WORK TASK >>
Wherever the listing holds a picture, leave it out, and copy the remainder exactly.

STORED DATA >>
+ + + + +

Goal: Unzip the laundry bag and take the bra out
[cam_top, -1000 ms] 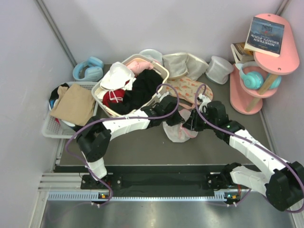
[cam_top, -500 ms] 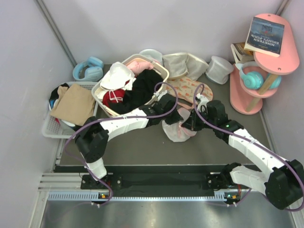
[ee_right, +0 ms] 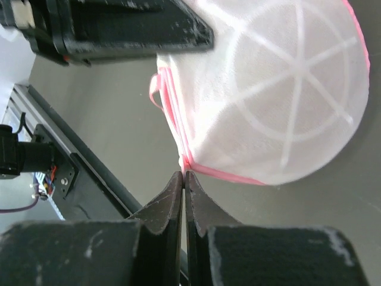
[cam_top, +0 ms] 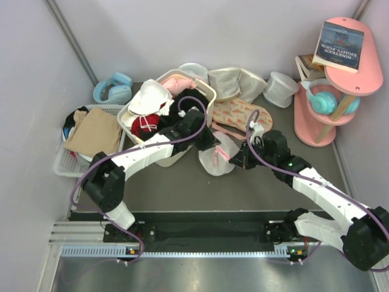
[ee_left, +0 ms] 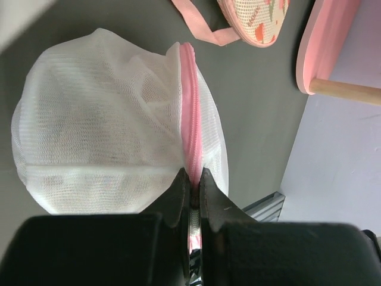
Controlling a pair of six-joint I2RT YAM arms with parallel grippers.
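Top view: your laundry bag (cam_top: 216, 159) lies on the table (cam_top: 182, 188); the laundry basket (cam_top: 209, 96) crowds the left arm.
Left wrist: your left gripper (ee_left: 191, 179) pinches the bag's pink zip; the printed cloth (ee_left: 256, 15) is near.
Right wrist: your right gripper (ee_right: 184, 176) has its jaws pressed together at the pink rim.

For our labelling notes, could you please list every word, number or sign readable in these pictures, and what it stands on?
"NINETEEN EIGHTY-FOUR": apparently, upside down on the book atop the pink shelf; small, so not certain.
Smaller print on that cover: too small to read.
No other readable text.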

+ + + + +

ANSWER BOX >>
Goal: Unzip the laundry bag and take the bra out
[cam_top, -1000 ms] 
[cam_top, -500 ms] 
[ee_right, +0 ms] 
[cam_top, +0 ms] 
[ee_left, +0 ms] 
Controlling a pair of six-joint I2RT YAM arms with parallel grippers.
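Top view: your laundry bag (cam_top: 216, 159) lies on the table (cam_top: 182, 188); the laundry basket (cam_top: 209, 96) crowds the left arm.
Left wrist: your left gripper (ee_left: 191, 179) pinches the bag's pink zip; the printed cloth (ee_left: 256, 15) is near.
Right wrist: your right gripper (ee_right: 184, 176) has its jaws pressed together at the pink rim.

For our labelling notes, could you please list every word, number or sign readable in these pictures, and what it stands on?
"NINETEEN EIGHTY-FOUR": apparently, upside down on the book atop the pink shelf; small, so not certain.
Smaller print on that cover: too small to read.
No other readable text.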

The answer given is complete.